Fourteen companies shared the task, each building 1 km of the road. The ski resort soon began to thrive.

In response to requests from the railway companies to allow greater competition with road haulage companies, Paganon introduced what became known as the "Paganon amendment",
The amendment to the act of 1921 was dated 8 July 1933.
It gave the government greater power, and allowed for various changes to earlier acts to improve efficiency.
The effect was a thorough overhaul of railway operations, tariffs, stock and infrastructure.
The reform did little to improve the financial condition of the railways, which continued to lose money.
Paganon was also unable to resolve the problem of coordinating rail and road haulage without favoring one or the other.

Paganon was very briefly Minister of Public Works in the ephemeral cabinet of Fernand Bouisson from 1–4 June 1935.
On 17 November 1935 he was elected senator for the Isère in a by-election.

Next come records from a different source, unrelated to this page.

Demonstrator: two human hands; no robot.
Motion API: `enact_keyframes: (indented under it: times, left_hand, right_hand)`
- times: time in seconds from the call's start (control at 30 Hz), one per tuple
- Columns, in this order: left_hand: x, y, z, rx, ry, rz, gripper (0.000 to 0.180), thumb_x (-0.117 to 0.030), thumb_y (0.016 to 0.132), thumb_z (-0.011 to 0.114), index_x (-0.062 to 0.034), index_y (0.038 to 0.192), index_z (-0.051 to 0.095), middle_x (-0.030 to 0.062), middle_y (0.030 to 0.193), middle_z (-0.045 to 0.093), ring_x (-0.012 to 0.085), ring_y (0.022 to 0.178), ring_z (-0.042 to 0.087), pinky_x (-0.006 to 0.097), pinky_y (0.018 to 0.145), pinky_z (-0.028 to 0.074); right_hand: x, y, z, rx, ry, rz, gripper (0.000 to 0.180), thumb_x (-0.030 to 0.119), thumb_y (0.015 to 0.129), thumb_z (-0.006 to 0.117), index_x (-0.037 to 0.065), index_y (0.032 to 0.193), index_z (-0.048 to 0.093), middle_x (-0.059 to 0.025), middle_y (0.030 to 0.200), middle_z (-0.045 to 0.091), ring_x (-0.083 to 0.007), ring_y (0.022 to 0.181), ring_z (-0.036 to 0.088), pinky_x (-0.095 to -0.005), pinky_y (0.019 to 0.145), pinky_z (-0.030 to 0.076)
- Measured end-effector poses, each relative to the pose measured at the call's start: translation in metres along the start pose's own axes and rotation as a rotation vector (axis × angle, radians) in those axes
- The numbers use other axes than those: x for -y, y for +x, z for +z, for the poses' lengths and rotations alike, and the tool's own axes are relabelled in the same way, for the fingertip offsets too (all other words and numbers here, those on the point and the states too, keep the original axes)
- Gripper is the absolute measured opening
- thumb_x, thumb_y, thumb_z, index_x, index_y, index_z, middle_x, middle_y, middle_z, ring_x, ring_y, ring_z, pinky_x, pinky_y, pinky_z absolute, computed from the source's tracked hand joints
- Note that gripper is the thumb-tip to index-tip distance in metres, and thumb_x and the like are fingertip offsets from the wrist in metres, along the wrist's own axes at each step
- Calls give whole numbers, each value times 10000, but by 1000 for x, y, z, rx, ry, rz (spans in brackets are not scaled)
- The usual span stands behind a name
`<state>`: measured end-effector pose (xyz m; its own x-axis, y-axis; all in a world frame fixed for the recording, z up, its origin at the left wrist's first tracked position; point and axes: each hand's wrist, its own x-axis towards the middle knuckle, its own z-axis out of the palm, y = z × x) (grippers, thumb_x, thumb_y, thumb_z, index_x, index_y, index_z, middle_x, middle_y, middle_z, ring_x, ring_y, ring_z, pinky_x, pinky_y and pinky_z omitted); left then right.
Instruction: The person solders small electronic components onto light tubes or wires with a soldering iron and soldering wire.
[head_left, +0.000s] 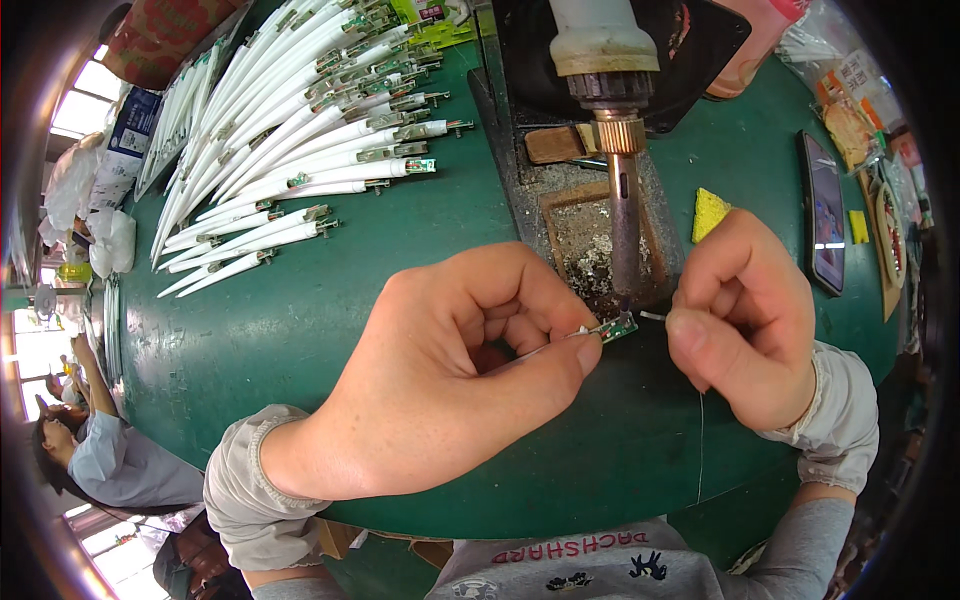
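Observation:
Between thumb and forefinger, my left hand (pixel 450 370) pinches a small green circuit board (pixel 618 327). The board's free end sticks out to the right, right under the tip of a soldering iron (pixel 625 220) that points downward. My right hand (pixel 745 320) is closed in a pinch on a thin pale wire (pixel 652 316), whose end points at the board. From below that hand hangs a fine strand (pixel 701 450), which looks like the same wire. Whether the iron's tip touches the board I cannot tell.
Many white pen-like sticks (pixel 300 120) with small circuit boards on their ends lie fanned out at the left. A tray of solder scraps (pixel 600 240) sits behind the iron. A yellow sponge (pixel 710 214) and a phone (pixel 823 215) lie to the right. Another person (pixel 120 455) sits far left.

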<state>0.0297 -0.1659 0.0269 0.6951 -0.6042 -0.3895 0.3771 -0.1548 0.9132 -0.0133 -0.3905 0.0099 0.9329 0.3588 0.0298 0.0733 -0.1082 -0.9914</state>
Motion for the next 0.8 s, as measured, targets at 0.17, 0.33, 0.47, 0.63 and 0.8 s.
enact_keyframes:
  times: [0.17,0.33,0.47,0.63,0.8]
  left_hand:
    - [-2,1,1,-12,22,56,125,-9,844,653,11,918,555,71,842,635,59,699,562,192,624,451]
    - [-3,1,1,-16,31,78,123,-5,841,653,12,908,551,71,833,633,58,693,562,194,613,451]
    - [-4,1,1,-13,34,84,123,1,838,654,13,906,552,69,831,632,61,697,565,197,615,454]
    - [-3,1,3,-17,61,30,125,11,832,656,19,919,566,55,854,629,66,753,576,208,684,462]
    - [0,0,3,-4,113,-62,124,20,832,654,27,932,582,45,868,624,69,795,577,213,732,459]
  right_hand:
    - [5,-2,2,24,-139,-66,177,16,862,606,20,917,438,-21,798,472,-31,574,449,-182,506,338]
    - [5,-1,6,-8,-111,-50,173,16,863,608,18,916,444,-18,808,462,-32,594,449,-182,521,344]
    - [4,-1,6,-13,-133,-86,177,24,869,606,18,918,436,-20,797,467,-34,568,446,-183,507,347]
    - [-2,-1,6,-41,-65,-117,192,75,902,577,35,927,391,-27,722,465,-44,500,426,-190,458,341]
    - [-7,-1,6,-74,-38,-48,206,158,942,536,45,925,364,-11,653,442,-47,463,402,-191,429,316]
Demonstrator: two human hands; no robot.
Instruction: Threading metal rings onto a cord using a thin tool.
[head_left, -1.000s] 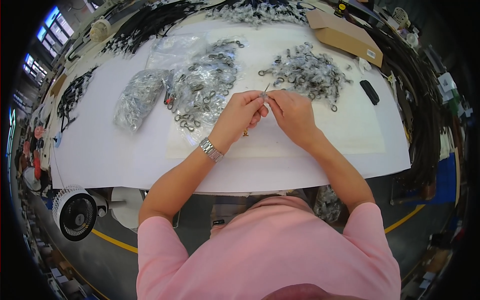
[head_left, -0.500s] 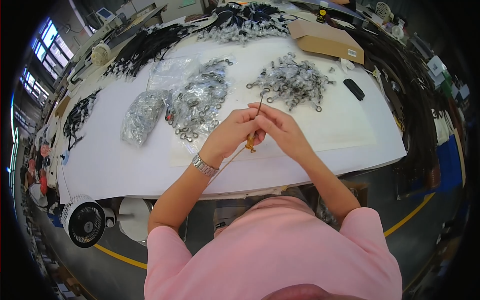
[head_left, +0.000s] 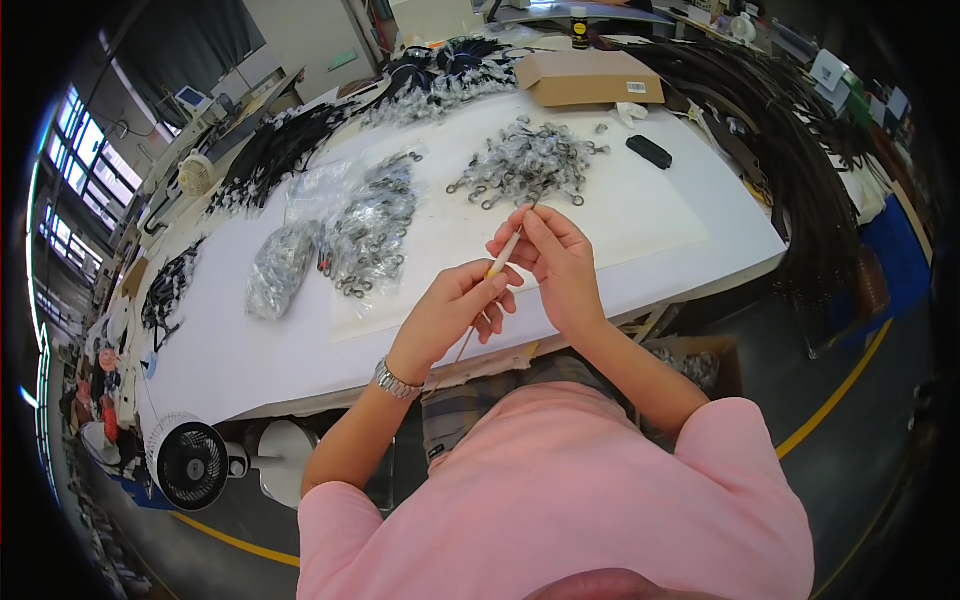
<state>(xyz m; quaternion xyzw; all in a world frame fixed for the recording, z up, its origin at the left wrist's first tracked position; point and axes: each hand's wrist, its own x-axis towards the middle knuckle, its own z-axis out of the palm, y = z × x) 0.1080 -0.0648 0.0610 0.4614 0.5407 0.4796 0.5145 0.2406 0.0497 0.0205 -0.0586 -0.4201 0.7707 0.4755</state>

===Minister of the Interior (1935–36)===
Paganon was appointed Minister of the Interior in the fourth cabinet of Pierre Laval on 7 June 1935.
He had to deal with growing numbers of refugees from Nazi Germany and Eastern Europe.
The French position on the High Commission for Refugees, Jewish and Other (HCR) of the League of Nations was ambiguous.
France wanted a weak organization that would not interfere with French rights to refuse visas and expel refugees, and a strong organization that would force other countries to take more refugees, particularly in the Americas.
Paganon observed that the HCR wanted to get France to absorb the refugees already in the country so the HCR could concentrate on placing the refugees who were continuing to flee from Germany.
He felt this was "unfavorable toward those rare countries like our own, which had committed the imprudence of welcoming foreigners too generously." However, he agreed that France could not return refugees to countries where their lives were in danger.

Paganon began to explore the possibility of placing refugees in farming settlements in the south of France.
In November he issued two circulars that stated that refugees and stateless foreigners could not be expelled unless they had committed crimes or subversive acts.
This did not prevent expulsions, as the Sûreté Nationale often refused to recognize that West European Jews were stateless.
Some French diplomats warned that France should not give the impression of welcoming opponents of the Nazis.
However, Paganon announced at the end of 1935 that he would consider naturalizing some refugees so they could serve in the armed forces.
He wanted to follow a humane approach that would avoid putting the refugees in concentration camps or prisons, and would allow most of them to remain in France.
This conflicted with popular opposition to letting refugees work in trades and professions where they would compete with the French for scarce jobs.

In August 1935 Paganon was informed by the Algerian governor-general George Le Beau of a surge of anti-Semitism by French colons, many of whom had joined the right wing Front paysan and Croix-de-Feu. Poor Muslims were being drawn into clashes with the Jews.
Le Beau was concerned that the unrest could lead to violence against Europeans who tried to protect the Jews.
On 30 August 1935 Paganon issued a law that aimed to prevent disruption of auctions of land of bankrupt colons.
Prefects were afraid that if the government yielded to colon pressure to halt these bankruptcy sales, the indigenous people who were struggling to pay taxes after a poor harvest might revolt against the regime.
In September 1935 Paganon observed, "the North Africans residing in the Paris region follow the different phases of the Italian–Ethiopian conflict with a vivid interest. ... They reckon that it is the duty of all Muslims unreservedly to lend their material and moral support to the Ethiopians."

Paganon left the Ministry of the Interior on 22 January 1936.
With his health undermined, unable to recover through rest in his native Alps, Joseph Paganon died in Paris on 2 November 1937 at the age of 57.